Por Marlon Javier Domínguez
Dos veces al día pueden los papás visitar a sus pequeños recién nacidos que, por circunstancias varias, se encuentran en cuidados intensivos.
El cuadro no puede ser más tierno: sobre las particulares cunas de cristal se inclinan papá y mamá, siempre con lágrimas en los ojos, para contemplar en total estado de indefensión a su milagro viviente; dolor, impotencia, angustia, deseos infinitos de padecer personalmente cualquier cosa con tal de que el hijo recupere la salud, se mezclan con la alegría de observar, aunque sea por breve tiempo, esos pequeños ojos que miran sin ver y tocar la sonrosada piel del ser que ha salido de las entrañas y a quien se ama más que la vida misma. Ternura, dolor, drama y esperanza se respiran en aquella habitación.
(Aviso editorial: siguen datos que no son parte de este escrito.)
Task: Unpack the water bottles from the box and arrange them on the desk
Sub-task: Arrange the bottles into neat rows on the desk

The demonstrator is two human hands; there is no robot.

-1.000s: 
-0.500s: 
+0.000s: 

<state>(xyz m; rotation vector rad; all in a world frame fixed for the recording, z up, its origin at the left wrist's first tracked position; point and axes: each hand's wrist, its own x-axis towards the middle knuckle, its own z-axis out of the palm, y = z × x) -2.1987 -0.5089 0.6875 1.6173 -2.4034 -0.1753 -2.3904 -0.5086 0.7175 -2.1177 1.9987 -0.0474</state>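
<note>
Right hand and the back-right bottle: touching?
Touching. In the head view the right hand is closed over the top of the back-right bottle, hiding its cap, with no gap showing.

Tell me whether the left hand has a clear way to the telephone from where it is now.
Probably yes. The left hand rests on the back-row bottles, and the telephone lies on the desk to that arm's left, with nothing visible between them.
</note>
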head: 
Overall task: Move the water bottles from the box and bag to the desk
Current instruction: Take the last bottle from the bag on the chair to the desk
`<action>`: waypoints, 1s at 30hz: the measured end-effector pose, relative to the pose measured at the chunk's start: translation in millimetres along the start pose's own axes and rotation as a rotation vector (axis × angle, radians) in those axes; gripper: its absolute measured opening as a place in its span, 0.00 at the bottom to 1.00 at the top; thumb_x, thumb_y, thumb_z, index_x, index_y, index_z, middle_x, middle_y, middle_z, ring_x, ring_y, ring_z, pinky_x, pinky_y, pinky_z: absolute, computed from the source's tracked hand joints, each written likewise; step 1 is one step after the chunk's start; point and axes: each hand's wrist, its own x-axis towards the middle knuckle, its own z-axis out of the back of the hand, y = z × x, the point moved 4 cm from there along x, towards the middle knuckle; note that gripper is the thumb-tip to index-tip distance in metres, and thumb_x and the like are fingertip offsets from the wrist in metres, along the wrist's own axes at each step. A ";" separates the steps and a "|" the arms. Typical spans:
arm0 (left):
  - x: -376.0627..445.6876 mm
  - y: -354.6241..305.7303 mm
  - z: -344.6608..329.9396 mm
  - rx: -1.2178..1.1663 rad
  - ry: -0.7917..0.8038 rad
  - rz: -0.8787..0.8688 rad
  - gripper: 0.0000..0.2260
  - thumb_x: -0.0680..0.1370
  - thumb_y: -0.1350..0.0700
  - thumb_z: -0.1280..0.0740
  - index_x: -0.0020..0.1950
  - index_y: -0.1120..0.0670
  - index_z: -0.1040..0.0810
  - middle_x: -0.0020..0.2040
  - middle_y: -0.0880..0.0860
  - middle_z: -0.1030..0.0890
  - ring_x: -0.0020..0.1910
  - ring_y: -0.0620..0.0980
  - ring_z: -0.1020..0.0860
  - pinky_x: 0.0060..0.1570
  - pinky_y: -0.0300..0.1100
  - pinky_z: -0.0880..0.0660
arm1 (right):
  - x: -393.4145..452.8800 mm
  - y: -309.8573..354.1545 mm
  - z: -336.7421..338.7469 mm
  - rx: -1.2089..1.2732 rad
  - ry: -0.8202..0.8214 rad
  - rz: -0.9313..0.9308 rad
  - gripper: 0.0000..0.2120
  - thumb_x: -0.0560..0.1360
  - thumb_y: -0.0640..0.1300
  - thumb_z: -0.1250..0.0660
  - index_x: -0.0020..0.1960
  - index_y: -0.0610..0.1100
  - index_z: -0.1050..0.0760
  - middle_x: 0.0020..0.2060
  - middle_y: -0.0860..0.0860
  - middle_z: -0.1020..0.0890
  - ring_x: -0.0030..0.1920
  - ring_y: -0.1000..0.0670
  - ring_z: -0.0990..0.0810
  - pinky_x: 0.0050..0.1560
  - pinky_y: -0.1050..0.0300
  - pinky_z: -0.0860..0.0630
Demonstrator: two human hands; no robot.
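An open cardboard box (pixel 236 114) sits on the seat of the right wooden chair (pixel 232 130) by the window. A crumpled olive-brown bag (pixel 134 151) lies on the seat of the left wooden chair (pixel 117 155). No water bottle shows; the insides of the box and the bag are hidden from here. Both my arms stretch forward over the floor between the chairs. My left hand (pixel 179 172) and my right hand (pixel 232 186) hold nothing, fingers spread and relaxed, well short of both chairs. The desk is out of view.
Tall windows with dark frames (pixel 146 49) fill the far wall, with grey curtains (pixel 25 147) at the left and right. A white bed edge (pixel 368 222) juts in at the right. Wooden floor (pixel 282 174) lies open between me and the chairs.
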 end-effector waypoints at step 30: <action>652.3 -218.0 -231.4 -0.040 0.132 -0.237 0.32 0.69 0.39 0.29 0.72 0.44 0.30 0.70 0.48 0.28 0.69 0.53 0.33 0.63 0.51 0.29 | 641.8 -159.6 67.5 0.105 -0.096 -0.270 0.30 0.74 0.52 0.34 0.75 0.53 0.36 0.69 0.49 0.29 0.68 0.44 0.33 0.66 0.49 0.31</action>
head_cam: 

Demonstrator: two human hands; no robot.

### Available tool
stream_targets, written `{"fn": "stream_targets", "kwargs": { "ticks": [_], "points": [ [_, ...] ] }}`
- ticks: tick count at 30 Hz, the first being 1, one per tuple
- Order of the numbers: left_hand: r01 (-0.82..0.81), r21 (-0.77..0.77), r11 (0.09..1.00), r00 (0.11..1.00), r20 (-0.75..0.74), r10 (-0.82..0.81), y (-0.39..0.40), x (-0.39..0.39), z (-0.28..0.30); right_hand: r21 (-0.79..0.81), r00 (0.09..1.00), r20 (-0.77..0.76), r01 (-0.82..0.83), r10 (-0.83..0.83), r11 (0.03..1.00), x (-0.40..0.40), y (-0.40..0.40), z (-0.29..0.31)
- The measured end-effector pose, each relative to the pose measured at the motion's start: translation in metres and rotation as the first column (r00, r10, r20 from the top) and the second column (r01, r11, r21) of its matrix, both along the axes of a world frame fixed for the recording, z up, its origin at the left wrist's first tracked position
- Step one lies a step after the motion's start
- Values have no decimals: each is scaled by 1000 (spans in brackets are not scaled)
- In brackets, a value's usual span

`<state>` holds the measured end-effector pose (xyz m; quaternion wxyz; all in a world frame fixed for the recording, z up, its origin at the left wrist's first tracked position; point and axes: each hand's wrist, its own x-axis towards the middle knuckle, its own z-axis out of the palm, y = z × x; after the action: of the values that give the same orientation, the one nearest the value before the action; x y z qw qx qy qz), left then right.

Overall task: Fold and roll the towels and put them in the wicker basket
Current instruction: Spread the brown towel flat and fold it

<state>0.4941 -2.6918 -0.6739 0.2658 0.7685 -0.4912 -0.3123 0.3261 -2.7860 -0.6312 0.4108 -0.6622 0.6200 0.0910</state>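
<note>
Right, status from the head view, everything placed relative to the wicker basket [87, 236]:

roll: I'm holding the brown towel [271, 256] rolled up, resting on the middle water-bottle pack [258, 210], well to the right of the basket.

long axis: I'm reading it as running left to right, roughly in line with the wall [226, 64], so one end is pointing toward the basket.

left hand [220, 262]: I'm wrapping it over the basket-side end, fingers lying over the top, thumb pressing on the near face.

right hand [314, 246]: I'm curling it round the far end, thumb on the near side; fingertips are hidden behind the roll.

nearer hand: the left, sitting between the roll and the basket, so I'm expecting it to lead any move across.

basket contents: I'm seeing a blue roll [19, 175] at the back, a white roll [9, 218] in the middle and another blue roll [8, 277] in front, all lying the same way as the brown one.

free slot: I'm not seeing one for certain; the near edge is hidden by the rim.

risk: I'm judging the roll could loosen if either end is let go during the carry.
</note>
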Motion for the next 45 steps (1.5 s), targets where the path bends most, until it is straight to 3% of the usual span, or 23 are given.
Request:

Papá y mamá en todas las cunas, menos en una.
En una esquina, una mujer robusta pero con el corazón resquebrajado, está siempre sola; huéspedes de sus ojos son las gruesas lágrimas que caen hasta el piso. Su niño lleva ocho días en aquél sitio, el mismo tiempo que llevan las enfermeras preguntándole “cuándo vendrá el papá de la creatura” y ella respondiendo que “después, porque está ocupado”. Cada respuesta arranca de su pecho ondas de angustia que pueden percibirse a distancia. Su esposo nunca vendrá, porque no lo tiene.
Luego de haberla convencido de su amor, sabiendo que se encontraba en cinta, la abandonó a su suerte y cobró hacia ella una diabólica aversión. Sí, diabólico, es así como debe definirse el sentimiento de quien rechaza tan vilmente a un hijo.
Sola estuvo durante el embarazo, sola en el parto, sola ahora con su pequeño. El pediatra le informa que su hijo está sano y que puede llevarlo a casa; es preciso, sin embargo, cancelar antes el copago por los servicios prestados; ella aprieta la factura en su puño y le susurra entre sollozos: “ya nos vamos, bebé”, y sale de aquel cuarto a llorar sin importarle que la observen.
El valor a cancelar es tan alto que no sabe qué hacer. Se encuentra en tierra extraña, tiene los bolsillos vacíos y un hijo sano que no puede llevar a casa por no tener con qué cancelar una cuenta. A ello se añade la actitud también diabólica e inhumana de algunos funcionarios de la institución, que le advierten que, a partir del día siguiente, la cuenta se le incrementará el doble porque comenzarán a cobrarle como particular.
¿Qué hacer? El dolor opaca su razón lo mismo que las lágrimas le impiden ver con claridad. Reviso mi billetera y también está vacía, lloro con ella mientras le susurro que Dios no la va a abandonar.
Es difícil creerlo en circunstancias como ésta, pero estoy convencido de que Dios le va a proveer. La fe, sin embargo, no excluye la angustia ni el dolor. Paso la noche orando por ella y esperando con todas las fuerzas de mi corazón que hoy, al volver a la clínica, ya no la encuentre.